| To do |
Transcribe exactly, and without pictures, the lines from the one that contains "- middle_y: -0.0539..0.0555" through the last line of the material.

| Dataset content |

↓

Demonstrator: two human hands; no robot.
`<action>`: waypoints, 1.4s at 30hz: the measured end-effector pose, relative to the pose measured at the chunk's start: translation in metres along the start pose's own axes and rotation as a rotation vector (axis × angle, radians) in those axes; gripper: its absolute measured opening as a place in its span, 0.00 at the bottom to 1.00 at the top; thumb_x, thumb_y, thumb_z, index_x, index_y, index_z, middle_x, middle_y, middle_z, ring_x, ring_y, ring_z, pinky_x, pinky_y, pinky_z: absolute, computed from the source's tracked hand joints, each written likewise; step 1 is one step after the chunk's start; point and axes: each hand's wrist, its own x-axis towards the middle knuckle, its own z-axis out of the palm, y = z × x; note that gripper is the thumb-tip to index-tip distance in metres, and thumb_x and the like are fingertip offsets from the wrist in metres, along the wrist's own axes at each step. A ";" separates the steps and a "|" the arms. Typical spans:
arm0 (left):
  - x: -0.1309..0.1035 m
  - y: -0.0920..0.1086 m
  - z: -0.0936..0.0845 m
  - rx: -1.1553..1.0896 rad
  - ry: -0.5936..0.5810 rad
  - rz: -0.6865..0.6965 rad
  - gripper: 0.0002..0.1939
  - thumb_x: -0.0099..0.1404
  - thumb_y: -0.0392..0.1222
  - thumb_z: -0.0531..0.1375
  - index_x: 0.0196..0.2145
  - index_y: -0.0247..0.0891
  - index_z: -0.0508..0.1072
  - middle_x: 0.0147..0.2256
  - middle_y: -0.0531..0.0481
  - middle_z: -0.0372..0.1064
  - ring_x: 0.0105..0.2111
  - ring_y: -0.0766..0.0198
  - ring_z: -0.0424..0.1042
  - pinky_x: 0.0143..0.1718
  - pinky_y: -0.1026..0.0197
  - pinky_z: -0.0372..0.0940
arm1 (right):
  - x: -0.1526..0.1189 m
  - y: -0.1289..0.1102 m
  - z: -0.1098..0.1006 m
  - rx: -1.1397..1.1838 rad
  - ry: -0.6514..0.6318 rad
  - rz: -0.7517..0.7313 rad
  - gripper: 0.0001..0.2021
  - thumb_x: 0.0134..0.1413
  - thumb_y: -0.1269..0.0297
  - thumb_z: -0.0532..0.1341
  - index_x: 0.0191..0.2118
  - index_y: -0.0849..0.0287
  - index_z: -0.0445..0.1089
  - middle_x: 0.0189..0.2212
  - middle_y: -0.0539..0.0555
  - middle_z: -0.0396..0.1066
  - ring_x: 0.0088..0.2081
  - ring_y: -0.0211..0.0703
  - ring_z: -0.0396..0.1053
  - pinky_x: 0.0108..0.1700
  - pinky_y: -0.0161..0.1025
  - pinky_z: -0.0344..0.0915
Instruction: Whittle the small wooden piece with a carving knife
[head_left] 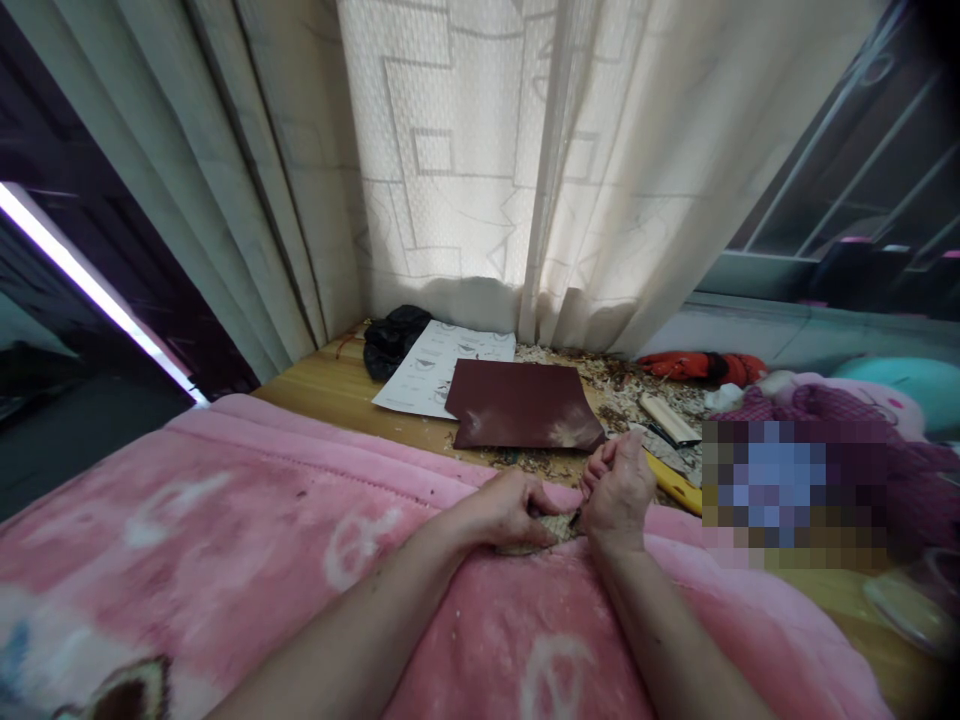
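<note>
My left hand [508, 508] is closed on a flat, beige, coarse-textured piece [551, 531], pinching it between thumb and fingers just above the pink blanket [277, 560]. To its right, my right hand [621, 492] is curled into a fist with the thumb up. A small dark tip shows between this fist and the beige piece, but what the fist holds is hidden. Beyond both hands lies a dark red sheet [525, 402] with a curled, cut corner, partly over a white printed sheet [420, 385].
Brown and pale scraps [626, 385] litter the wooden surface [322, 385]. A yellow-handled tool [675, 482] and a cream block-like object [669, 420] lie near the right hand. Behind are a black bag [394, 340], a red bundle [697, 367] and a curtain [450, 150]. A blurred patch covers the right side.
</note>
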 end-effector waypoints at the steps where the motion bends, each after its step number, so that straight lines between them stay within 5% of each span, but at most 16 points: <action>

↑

| Output of the exercise |
  - middle_y: -0.0539..0.0555
  - middle_z: -0.0396..0.1066
  - ring_x: 0.0088..0.2081
  - ring_y: -0.0211..0.0703
  - ring_z: -0.0396..0.1053
  - pinky_x: 0.0108..0.1700
  - pinky_y: -0.0161..0.1025
  - pinky_z: -0.0344..0.0915
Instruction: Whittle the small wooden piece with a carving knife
[head_left] 
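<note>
My left hand [508, 508] is closed on a flat, beige, coarse-textured piece [551, 531], pinching it between thumb and fingers just above the pink blanket [277, 560]. To its right, my right hand [621, 492] is curled into a fist with the thumb up. A small dark tip shows between this fist and the beige piece, but what the fist holds is hidden. Beyond both hands lies a dark red sheet [525, 402] with a curled, cut corner, partly over a white printed sheet [420, 385].
Brown and pale scraps [626, 385] litter the wooden surface [322, 385]. A yellow-handled tool [675, 482] and a cream block-like object [669, 420] lie near the right hand. Behind are a black bag [394, 340], a red bundle [697, 367] and a curtain [450, 150]. A blurred patch covers the right side.
</note>
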 end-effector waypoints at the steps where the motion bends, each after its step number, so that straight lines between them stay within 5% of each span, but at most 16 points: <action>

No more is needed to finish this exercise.